This article offered synchronization among concurrent speakers as a puzzle. It is a puzzle, because the phenomenon of synchronization in behavior is typically addressed using a modeling framework based on oscillatory processes. Periodicity is a striking facet of most behaviors that we might describe as synchronized, and the mathematics of interacting oscillators provides a convenient and powerful framework for quantitative and qualitative modeling. And yet this approach seems to rule out any account of aperiodic synchronization, generating a strict division between two kinds of phenomena, which otherwise seem to have much in common. It also offers no help at all in understanding how we might presume to model aperiodic synchronization.
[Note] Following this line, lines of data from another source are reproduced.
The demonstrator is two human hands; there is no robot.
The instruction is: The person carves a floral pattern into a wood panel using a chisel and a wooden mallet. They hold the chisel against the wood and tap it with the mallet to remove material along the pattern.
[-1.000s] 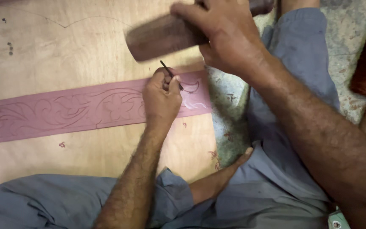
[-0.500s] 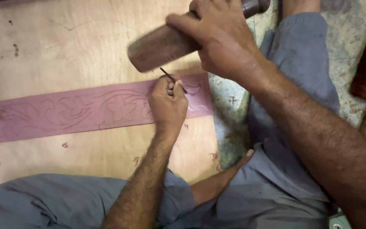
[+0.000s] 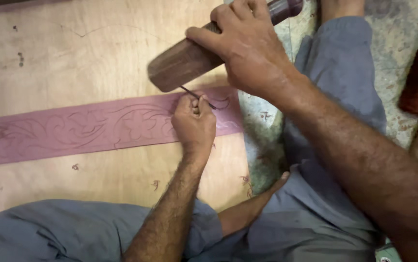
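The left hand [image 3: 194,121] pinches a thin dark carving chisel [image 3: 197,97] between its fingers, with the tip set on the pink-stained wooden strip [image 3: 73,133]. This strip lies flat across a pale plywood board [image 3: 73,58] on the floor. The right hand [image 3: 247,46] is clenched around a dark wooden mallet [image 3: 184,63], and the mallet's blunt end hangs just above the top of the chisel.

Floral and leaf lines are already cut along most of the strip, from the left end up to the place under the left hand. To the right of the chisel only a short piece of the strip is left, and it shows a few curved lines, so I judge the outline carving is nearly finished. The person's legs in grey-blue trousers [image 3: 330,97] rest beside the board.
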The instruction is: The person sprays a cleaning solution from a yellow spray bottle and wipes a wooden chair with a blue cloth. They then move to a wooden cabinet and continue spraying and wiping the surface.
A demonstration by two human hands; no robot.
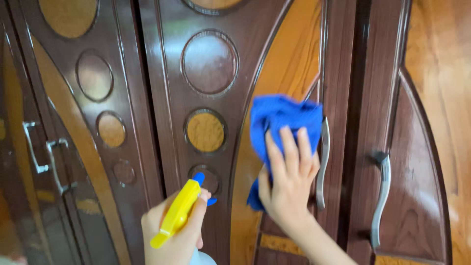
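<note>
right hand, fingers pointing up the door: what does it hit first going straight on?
Probably only more blue cloth, already under the right hand; past its top edge, the orange door panel. The curved metal handle lies just right of that line.

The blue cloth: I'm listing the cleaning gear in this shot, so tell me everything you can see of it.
The blue cloth looks like soft microfibre, bright blue, crumpled rather than folded. The right hand presses it flat against the glossy wooden cabinet door, fingers spread over its lower half. Its upper part bunches above the fingertips, and one corner hangs below the palm. Its right edge reaches the curved metal handle. Whether it is damp cannot be told.
</note>
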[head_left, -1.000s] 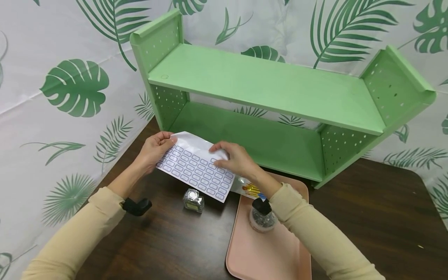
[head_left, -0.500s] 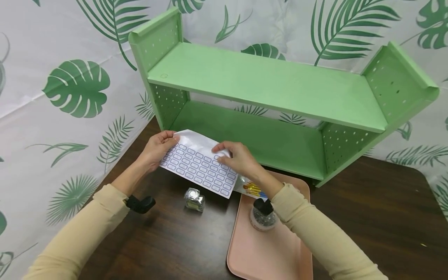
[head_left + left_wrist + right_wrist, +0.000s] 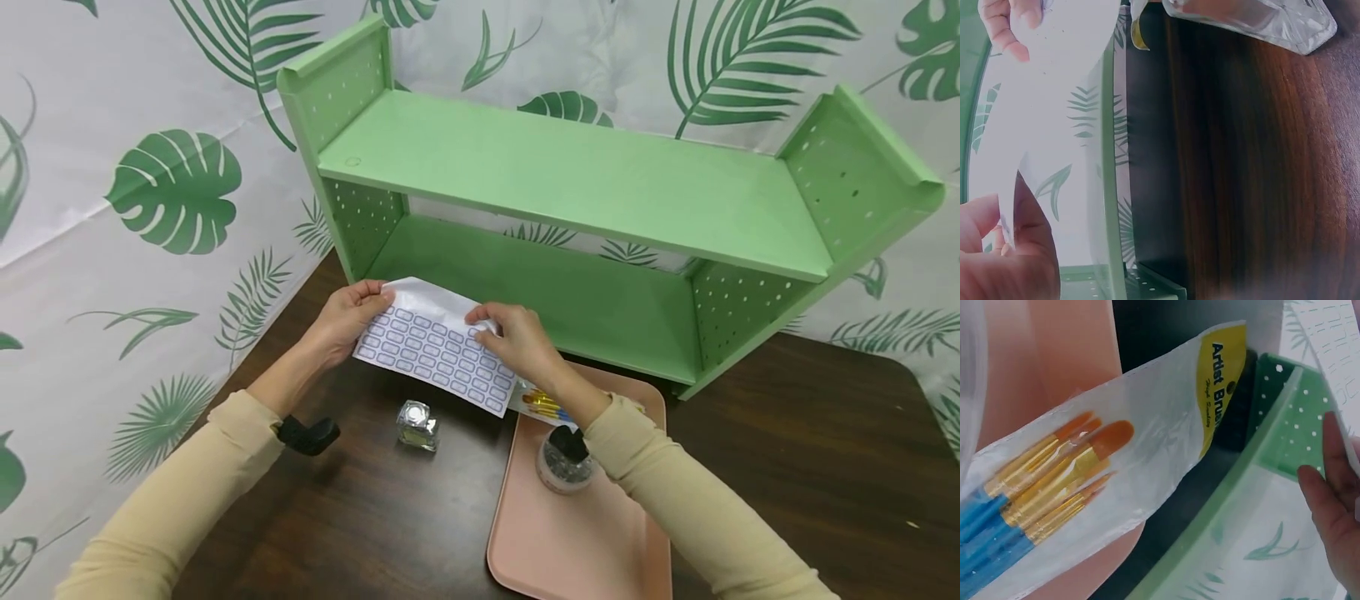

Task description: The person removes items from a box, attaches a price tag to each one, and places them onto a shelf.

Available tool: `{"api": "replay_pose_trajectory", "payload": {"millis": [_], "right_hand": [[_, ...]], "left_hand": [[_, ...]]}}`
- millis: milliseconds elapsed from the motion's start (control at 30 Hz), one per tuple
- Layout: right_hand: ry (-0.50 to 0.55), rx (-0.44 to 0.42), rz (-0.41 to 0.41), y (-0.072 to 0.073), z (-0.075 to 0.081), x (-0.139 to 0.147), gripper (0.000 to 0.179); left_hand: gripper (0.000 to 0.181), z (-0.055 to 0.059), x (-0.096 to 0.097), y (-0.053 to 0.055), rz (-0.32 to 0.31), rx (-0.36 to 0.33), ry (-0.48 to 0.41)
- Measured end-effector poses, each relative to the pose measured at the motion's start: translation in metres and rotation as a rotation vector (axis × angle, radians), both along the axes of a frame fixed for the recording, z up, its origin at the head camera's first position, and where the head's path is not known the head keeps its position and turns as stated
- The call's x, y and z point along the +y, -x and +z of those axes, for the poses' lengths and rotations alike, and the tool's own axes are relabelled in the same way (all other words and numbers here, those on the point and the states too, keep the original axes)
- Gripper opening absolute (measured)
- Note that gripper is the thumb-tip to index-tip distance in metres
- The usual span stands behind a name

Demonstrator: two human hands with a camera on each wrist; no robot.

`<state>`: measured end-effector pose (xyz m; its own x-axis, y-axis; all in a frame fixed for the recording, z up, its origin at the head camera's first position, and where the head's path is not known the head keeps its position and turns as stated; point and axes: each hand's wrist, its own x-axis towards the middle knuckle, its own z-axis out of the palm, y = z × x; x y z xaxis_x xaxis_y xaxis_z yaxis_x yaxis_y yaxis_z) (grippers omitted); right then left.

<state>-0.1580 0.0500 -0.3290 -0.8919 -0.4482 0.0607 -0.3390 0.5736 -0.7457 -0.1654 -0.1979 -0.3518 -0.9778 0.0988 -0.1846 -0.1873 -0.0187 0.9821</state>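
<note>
A white sheet of blue-bordered labels (image 3: pixel 438 354) is stretched between both hands above the table, tilted with its right end lower. My left hand (image 3: pixel 347 323) pinches the sheet's upper left corner between thumb and fingers. At the upper right edge, the thumb and fingers of my right hand (image 3: pixel 525 343) pinch it too. The left wrist view shows the sheet's plain back (image 3: pixel 1054 94), bent near the left thumb. In the right wrist view, the printed labels (image 3: pixel 1335 353) appear at the edge, beside the right fingers (image 3: pixel 1322 500).
Behind the hands stands a green two-tier shelf (image 3: pixel 570 179). Below the sheet sits a small clear glass bottle (image 3: pixel 416 425). A pink tray (image 3: pixel 562 550) at right bears a round clear tub (image 3: pixel 553 477); a bagged artist brush set (image 3: pixel 1104 450) lies across its far edge.
Both hands have shifted slightly to the right together, carrying the label sheet with them. Their grip on it looks the same. The bottle, tray and shelf have stayed in place.
</note>
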Motion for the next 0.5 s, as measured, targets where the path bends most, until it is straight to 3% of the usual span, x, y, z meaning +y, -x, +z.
{"api": "replay_pose_trajectory", "payload": {"millis": [133, 500], "right_hand": [[-0.043, 0.039, -0.002, -0.0004, 0.001, -0.0005, 0.019], [-0.075, -0.017, 0.015, -0.0011, 0.0033, 0.001, 0.014]], "left_hand": [[0.011, 0.0015, 0.0008, -0.0008, -0.005, 0.001, 0.002], [0.015, -0.0016, 0.001, -0.0038, -0.012, -0.018, 0.014]]}}
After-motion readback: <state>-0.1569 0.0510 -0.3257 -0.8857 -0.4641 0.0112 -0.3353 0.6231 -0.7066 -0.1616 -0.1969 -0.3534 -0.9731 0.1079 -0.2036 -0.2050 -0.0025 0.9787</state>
One-way to re-unite both periodic and aperiodic synchronized behaviors is made possible by recognizing that in each case, movement and sensory change are highly constrained by the nature of the task. The task of rhythmic bobbing or toe tapping is so simple as to barely merit the application of the term “skill,” for simple periodic oscillation is an ability we share with almost all living creatures. But if we cast it as a skill, defined by the constraint of movement such that it accompanies a constant rate of change in sensory flux, it then becomes apparent that our species-specific ability to track the fluctuating tempo of an external source of rhythm is more than an idiosyncratic party trick. When people gather to make music together, or to dance in groups, each participant is creating and maintaining a sensorimotor coordination in which one arc is generated collectively. This ability to share a skill is what we have, and the jellyfish does not.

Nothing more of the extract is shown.